On the evening of August 8th, 2020, a community member indicated that the week’s executive spell, which had been successfully cast approximately 11 minutes earlier, appeared to set the WBTC debt ceiling from 40 million Dai to zero. This was quickly identified to be a discrepancy in the precision of the value set by the weekly executive smart contract. This was confirmed in the code and the Smart Contracts Domain Team was notified and responded shortly thereafter by preparing and reviewing a new executive spell that corrected the error. Due to the quick action of MKR holders, the new spell was voted on and passed the MKR threshold a little less than 12 hours later.

No user funds were at risk as a result of this bug.

Screenshot from 2020-08-17 20-21-10

How did it happen?

The Smart Contracts Domain Team develops its executive spells in response to governance actions, and typically prepares the weekly executive on Thursday afternoon after the weekly governance call, which is to be deployed the following morning. Team members take turns creating the spell in order to keep everyone up to speed with the process. The developer who takes the current week’s spell typically uses the previous week’s spell as a template. Since the spell structure evolves week-to-week, the template spell may look different than the last iteration the developer worked on, potentially adding some cognitive overhead in learning the most recent format. In this case, the developers working on the executive adapted the previous week’s spell for the variables that were expected to change for the week, including the WBTC-A debt ceiling, the global debt ceiling, and the ETH-A liquidation lot size. At the time of development, the weekly values that would be changing had not been confirmed by governance, so placeholder values were used and the pull request was marked with a note to review the numbers when they were confirmed the next morning. The placeholder values were not validated for precision at this time, and the WBTC-A debt ceiling was set as a WAD (18 decimal digits of precision) instead of a RAD (45 decimal digits of precision), which the Vat expects for this variable. This is an easy thing to miss because the Vat expects different variables to be in WAD (18), RAY (27), or RAD (45), and the only way to confirm which precision a given variable is in is to consult the vat code.

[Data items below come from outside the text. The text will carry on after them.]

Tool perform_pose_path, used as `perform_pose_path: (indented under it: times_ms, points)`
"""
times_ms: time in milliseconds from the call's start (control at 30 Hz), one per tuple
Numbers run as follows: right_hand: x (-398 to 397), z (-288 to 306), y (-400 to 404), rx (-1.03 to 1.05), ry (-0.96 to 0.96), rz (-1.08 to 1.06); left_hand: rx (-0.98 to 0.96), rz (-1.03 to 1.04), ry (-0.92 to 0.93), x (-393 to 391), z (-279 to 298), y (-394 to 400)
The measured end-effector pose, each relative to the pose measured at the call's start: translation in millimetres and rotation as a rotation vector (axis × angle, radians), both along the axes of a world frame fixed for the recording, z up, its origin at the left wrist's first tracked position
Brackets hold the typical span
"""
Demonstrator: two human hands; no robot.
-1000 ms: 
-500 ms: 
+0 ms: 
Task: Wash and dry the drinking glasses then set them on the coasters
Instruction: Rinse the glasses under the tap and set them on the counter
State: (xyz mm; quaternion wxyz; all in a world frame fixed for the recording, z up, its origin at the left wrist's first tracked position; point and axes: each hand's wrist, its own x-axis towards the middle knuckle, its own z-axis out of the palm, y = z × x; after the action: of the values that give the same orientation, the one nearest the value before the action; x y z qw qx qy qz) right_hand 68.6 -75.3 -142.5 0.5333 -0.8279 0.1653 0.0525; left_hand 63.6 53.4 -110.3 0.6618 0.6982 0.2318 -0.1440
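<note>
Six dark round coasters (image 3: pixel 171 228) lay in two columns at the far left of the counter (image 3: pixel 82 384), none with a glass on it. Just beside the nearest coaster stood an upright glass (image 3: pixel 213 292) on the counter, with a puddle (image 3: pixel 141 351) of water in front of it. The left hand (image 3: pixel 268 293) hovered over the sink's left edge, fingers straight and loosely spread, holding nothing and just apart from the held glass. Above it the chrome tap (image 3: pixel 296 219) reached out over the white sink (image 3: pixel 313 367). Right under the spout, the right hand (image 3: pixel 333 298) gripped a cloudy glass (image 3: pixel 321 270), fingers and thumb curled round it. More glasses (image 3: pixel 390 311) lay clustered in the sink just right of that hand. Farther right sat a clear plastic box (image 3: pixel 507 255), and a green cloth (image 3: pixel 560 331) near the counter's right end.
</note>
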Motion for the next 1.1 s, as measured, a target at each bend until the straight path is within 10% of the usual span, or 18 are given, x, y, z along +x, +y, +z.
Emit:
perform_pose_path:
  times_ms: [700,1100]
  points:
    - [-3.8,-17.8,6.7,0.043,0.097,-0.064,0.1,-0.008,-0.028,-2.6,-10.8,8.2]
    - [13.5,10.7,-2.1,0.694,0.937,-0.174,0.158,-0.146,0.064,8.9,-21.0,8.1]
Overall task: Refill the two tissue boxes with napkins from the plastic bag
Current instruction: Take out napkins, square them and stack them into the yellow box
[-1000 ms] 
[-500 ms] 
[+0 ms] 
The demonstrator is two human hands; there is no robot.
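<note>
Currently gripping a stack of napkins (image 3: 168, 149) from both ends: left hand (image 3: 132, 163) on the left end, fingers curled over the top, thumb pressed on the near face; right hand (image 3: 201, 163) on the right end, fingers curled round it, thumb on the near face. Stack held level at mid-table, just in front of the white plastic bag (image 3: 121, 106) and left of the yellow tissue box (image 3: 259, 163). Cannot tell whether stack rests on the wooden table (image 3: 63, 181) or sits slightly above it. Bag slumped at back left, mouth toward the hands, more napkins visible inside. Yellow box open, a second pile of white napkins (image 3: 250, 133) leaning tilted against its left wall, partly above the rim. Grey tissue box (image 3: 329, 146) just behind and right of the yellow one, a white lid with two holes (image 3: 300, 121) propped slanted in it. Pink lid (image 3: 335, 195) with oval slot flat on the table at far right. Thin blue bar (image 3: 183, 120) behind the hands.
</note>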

Screenshot from 2020-08-17 15-42-37

The numbers from governance were confirmed the following morning, but the team realized that we needed to mention the overflow issue that was being addressed in the spell and a forum post was prepared and the test repository was made public to the community. By the time the forum topic was posted, it was already time to deploy the spell. Several members of the Smart Contracts Domain Team reviewed the spell and approved the code, missing the precision error, and the contract was deployed as usual.

How did we fix it?

The problem was discovered very quickly after the spell was cast and a new spell containing only the correct variable was created, reviewed, and deployed by the team.

How do we prevent it?

This issue highlights that the Smart Contracts Domain Team must continue to improve its testing and automation, and remain diligent with audits. Additional tests have been added to the weekly executive test suite that check that all system variables fall within expected tolerances. We are also relying on some additional tooling for visualizing the on-chain effects of spells, and although these tools are currently in development and internal to the Foundation, we expect to make them public in the future. Steps will additionally be taken to prepare a canonical template for spellcrafting and testing, rather than re-using previous spells. In the longer term, the team hopes to automate or script the spell generation in a way that can be handed to the community to permit the safe creation of MCD executive spells.

6 Likes

Glad to hear work is being done to prevent this in the future. We are very lucky this occurred in a mostly harmless way. If this precision error was made on a collateral duty, it could have been devastating to the protocol. I trust the smart contract team will not take this lightly. This is also a good lesson to the community that third parties should be verifying executives have sane values. If you are a large MKR holder, this is in your best interest. The more eyes the better.

2 Likes

“Several members” is not quantifiable :wink:

By “reviewed the spell” it probably means they’ve read the spell, not actually written their own “pseudocode” and compared it. It’s very hard for most humans to review code, especially “boring code” as spells are. It’s a mental struggle against your brain constantly telling you to finish the review and “free itself”. I am not sure if “non-developer” part of the community understands that “remain diligent with audits” is not so trivial as it might sound. Unfortunately, the better the tooling/automation, the more trust is put in such systems -> less likely human audit catches potential error. Interesting problem.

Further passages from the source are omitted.